_The problem_
In the data below, how many lines contain the word "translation"? Answer with the number alone.

____ Information provided

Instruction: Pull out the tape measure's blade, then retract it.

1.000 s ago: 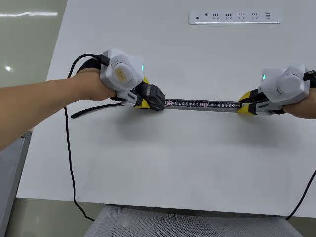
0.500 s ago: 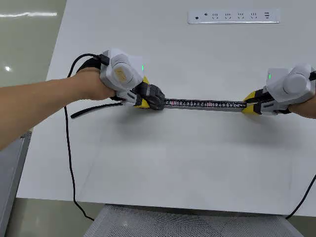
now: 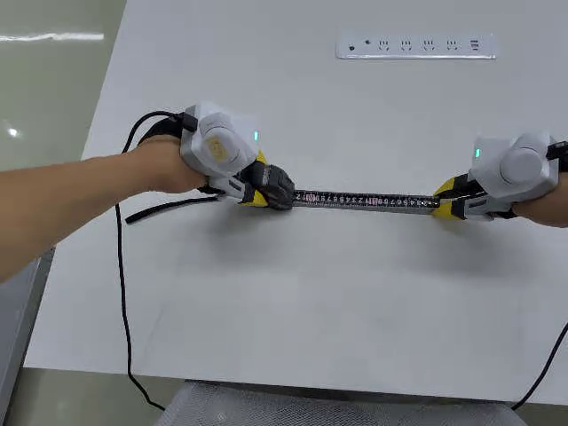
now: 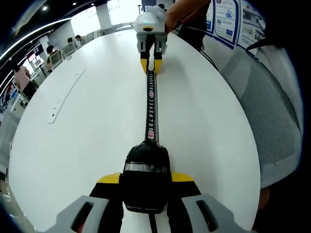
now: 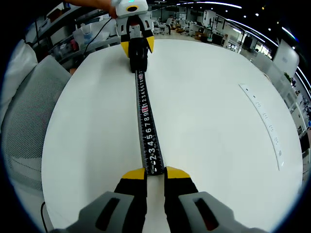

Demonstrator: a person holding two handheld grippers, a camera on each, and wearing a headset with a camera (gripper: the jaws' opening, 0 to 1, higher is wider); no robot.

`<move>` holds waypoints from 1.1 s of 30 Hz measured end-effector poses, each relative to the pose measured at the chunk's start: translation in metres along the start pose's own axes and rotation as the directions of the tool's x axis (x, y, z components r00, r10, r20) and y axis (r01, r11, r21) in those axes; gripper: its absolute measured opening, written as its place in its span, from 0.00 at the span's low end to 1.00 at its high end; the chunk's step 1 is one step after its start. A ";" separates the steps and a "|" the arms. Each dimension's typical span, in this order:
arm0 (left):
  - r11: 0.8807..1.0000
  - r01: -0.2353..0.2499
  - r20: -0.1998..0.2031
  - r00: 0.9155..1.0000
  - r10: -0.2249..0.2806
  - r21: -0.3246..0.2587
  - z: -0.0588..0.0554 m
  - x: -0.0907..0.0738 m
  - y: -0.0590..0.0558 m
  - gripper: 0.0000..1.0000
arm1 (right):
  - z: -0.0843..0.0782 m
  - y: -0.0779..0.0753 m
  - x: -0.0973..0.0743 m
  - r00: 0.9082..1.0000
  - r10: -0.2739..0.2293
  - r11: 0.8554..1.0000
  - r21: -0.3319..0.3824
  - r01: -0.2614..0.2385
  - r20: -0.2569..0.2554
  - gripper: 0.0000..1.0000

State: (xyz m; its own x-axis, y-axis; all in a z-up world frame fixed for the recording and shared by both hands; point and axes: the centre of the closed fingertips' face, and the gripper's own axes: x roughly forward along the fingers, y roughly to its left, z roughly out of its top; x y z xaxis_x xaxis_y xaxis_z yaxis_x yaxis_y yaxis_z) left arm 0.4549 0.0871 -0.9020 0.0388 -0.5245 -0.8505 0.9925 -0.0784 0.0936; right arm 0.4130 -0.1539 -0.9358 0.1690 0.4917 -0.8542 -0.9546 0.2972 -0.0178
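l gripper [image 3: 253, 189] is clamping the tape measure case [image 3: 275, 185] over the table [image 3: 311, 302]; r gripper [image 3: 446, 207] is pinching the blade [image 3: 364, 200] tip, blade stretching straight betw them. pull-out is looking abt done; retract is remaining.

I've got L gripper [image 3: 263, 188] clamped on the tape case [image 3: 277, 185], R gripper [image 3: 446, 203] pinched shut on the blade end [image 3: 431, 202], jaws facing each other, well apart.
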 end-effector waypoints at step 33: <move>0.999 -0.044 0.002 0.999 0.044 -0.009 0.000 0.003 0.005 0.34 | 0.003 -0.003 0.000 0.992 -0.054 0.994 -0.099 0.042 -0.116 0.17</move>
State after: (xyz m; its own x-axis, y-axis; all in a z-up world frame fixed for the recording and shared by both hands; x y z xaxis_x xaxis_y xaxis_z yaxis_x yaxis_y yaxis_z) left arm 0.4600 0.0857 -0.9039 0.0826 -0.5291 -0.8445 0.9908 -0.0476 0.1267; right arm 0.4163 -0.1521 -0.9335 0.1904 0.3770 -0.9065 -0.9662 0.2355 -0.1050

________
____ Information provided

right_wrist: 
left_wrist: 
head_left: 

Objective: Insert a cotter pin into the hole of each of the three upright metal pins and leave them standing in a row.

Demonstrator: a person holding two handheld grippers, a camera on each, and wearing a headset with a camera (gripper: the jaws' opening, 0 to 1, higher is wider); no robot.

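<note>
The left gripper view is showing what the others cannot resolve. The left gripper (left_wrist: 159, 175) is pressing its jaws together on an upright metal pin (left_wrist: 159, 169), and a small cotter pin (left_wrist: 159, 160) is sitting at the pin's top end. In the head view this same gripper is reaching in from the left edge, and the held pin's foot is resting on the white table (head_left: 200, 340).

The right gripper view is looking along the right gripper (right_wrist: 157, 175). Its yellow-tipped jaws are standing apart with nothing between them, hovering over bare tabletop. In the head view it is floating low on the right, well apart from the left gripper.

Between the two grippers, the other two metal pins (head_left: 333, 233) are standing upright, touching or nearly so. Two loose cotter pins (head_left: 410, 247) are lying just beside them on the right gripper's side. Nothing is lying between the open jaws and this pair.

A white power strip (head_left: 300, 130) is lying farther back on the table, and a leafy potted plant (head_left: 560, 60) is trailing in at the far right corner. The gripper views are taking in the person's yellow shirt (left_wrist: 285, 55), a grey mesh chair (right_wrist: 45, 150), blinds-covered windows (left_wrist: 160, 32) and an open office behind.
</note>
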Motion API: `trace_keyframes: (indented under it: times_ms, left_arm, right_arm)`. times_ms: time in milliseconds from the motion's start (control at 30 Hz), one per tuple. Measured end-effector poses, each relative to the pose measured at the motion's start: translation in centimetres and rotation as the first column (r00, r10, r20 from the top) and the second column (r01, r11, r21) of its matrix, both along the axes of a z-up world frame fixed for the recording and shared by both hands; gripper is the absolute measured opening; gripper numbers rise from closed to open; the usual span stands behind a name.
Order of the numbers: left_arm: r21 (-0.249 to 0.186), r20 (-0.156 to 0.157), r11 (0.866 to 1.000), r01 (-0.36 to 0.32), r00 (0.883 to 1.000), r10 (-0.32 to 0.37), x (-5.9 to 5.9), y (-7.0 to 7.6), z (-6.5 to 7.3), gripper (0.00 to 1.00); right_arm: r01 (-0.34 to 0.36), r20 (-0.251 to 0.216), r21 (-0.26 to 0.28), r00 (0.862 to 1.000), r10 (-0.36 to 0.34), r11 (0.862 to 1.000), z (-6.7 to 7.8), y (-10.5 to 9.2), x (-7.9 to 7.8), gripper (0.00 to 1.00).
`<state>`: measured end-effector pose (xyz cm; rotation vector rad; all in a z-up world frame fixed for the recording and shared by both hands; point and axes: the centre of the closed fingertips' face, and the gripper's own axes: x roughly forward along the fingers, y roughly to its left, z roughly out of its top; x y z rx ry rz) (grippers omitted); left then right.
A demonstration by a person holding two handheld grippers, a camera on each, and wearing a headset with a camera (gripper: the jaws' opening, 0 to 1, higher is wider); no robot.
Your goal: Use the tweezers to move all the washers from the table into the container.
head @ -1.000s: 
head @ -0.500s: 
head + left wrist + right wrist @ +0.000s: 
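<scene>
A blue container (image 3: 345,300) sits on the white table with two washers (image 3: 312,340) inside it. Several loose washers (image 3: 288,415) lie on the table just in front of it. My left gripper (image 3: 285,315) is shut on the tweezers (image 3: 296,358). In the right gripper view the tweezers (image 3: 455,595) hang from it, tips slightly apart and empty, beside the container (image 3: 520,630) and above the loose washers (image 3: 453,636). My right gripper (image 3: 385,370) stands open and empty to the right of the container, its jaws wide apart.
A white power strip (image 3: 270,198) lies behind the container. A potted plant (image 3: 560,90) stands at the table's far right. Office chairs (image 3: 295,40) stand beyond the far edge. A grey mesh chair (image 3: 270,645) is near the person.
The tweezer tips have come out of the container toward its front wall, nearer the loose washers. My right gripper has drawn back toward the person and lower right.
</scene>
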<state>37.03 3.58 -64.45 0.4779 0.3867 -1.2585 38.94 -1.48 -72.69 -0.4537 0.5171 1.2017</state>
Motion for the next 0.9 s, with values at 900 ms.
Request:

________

_Answer to this problem_
2